I live in chicago. Some women come out half naked in freezing weather on the way to the bar and require i blast the heat.

So I'm supposed to burn up and be extremely uncomfortable in my own car so you can dress like a ****?

Not to mention my nonprofit per trip gets worse because im burning alot more fuel.

Gosh that pitches me off!

Too much to ask for 2 bucks imho.

Have this happened to you?
How do you handle it?


----------



## Doowop (Jul 10, 2016)

Regularly


----------



## darkshy77 (Sep 28, 2015)

Blast the Heat and roll down all the windows


----------



## SuzeCB (Oct 30, 2016)

I tell them I keep the temp at a constant so I don't get sick.


----------



## Ribak (Jun 30, 2017)

I turn up the heat.


----------



## Merc7186 (Jul 8, 2017)

Is this seriously a question?


----------



## Cklw (Mar 18, 2017)

tell them they are over dressed


----------



## FMLUber (Nov 15, 2017)

I enjoy one of the few “perks” of driving for Uber.


----------



## Bubsie (Oct 19, 2017)

Wear shorts and t shirt. Crank heat up until they start "stirring their soup" as Merc has experienced.


----------



## UberwithStuber (Jan 18, 2017)

The only women I handle is my wife!


----------



## Kcope316 (Nov 7, 2017)

Nonya busy said:


> Not to mention my nonprofit per trip gets worse because im burning alot more fuel


Increasing heat has no effect on fuel consumption. The coolant in your engine is already at operating temp all increasing the temp dial does is increase the amount of hot air that is allowed into the cabin.


----------



## Jo3030 (Jan 2, 2016)

turn up the heat...


----------



## Tihstae (Jan 31, 2017)

UberwithStuber said:


> The only women I handle is my wife!


Somehow I feel that other than physically handling (touching) you are the one being handled by the wife. They seem to always know how to handle us.

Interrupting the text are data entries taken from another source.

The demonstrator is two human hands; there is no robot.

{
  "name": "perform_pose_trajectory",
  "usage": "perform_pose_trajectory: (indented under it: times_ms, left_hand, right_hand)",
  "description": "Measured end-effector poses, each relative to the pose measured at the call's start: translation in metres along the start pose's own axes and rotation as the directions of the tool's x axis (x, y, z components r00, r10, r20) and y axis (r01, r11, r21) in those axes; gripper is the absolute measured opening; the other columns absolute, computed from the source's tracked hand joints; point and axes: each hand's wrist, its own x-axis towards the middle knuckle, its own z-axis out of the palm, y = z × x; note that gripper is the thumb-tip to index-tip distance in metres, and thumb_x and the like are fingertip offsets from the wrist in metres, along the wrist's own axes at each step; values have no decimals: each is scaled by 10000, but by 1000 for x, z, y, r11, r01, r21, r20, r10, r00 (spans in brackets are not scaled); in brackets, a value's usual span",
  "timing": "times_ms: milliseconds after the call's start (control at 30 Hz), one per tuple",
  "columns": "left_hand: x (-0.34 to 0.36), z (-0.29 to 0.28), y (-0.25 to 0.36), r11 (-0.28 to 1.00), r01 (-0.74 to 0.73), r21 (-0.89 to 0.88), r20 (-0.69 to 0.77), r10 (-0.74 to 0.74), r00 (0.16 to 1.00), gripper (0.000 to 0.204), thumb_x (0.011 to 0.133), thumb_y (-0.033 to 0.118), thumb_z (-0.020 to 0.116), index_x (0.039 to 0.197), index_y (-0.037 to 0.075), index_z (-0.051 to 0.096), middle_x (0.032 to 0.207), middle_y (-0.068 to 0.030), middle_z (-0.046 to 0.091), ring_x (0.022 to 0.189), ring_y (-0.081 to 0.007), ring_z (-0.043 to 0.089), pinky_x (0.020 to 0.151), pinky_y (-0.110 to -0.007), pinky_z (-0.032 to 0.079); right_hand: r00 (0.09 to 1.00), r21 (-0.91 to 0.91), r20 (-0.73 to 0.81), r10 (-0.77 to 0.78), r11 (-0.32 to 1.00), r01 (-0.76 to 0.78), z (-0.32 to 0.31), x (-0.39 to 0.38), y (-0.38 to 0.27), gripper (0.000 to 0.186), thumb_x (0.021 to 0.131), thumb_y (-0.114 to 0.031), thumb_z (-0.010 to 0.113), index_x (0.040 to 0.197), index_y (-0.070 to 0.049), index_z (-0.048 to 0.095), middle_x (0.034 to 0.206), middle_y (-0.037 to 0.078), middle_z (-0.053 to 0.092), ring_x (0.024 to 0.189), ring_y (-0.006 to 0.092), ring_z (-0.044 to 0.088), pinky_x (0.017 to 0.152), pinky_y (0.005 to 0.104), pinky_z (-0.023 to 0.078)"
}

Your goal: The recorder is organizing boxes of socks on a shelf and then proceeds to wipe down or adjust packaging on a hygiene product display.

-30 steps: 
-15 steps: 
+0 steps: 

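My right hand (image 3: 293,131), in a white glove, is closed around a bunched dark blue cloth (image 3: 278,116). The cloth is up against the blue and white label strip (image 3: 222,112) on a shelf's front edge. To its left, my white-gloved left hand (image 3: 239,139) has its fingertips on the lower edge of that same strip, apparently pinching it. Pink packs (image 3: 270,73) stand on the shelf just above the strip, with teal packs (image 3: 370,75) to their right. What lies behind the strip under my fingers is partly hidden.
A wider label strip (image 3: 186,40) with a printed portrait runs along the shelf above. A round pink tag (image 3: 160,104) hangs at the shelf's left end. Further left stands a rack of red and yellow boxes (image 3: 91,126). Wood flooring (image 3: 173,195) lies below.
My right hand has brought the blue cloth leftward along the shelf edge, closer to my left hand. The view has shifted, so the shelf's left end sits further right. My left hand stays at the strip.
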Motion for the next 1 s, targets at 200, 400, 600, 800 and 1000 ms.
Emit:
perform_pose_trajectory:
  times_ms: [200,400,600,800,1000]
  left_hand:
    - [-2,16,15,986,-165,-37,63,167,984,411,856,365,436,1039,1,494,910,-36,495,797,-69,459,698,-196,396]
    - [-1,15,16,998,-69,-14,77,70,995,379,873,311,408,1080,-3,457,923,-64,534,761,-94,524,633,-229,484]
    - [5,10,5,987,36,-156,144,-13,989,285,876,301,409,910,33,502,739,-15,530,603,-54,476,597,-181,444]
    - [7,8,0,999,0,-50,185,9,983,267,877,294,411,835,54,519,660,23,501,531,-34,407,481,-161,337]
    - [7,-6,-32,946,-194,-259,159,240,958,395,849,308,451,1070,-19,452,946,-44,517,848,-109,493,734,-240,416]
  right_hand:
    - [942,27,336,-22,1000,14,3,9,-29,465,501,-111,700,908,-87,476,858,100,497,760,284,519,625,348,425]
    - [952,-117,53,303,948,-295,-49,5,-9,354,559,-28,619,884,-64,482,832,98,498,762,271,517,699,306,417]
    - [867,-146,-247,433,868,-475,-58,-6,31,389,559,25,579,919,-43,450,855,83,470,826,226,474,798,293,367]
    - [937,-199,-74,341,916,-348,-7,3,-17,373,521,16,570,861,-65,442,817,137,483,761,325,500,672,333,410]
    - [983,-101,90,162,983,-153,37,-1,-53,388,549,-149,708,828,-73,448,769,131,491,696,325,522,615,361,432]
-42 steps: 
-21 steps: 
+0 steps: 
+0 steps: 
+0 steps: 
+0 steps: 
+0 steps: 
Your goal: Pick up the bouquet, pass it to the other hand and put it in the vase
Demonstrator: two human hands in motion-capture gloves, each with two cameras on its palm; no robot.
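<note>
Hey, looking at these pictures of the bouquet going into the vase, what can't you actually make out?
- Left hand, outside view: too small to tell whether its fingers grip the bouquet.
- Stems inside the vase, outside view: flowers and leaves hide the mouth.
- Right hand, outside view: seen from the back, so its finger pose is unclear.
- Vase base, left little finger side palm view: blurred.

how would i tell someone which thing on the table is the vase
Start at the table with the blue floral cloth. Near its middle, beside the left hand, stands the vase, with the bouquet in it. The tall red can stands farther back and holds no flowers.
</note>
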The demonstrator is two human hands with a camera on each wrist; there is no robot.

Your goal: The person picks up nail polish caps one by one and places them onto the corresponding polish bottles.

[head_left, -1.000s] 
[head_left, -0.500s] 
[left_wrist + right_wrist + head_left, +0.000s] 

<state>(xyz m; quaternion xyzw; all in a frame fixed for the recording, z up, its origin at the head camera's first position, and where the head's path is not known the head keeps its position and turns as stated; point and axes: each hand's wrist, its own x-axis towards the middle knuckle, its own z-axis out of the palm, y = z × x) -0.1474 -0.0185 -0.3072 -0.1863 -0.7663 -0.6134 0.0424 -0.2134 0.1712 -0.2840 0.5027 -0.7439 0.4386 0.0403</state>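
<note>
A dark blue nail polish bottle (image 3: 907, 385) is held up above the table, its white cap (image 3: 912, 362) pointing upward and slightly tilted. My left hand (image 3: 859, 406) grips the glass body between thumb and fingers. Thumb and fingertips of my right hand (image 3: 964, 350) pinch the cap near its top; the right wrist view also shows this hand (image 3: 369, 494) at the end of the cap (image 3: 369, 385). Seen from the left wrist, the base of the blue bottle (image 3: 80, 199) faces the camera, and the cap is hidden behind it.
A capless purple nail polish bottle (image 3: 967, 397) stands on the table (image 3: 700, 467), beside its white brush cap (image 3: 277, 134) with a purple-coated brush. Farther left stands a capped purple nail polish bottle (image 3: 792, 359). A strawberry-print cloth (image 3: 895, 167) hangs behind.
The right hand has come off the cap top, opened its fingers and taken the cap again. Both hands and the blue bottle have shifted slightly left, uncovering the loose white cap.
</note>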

As to the OP's question. Turn the heat up I guess. Or if you are a devious perve, like me, turn on the AC and make it colder. If they are really dressed like hoochies you may seem something pop up in their dress.


----------



## Rat (Mar 6, 2016)

Nonya busy said:


> I live in chicago. Some women come out half naked in freezing weather on the way to the bar and require i blast the heat.
> 
> So I'm supposed to burn up and be extremely uncomfortable in my own car so you can dress like a ****?
> 
> ...


Running the heater doesn't use additional gas


----------



## JimKE (Oct 28, 2016)

Nonya busy said:


> I live in chicago. Some women come out half naked in freezing weather on the way to the bar and require i blast the heat.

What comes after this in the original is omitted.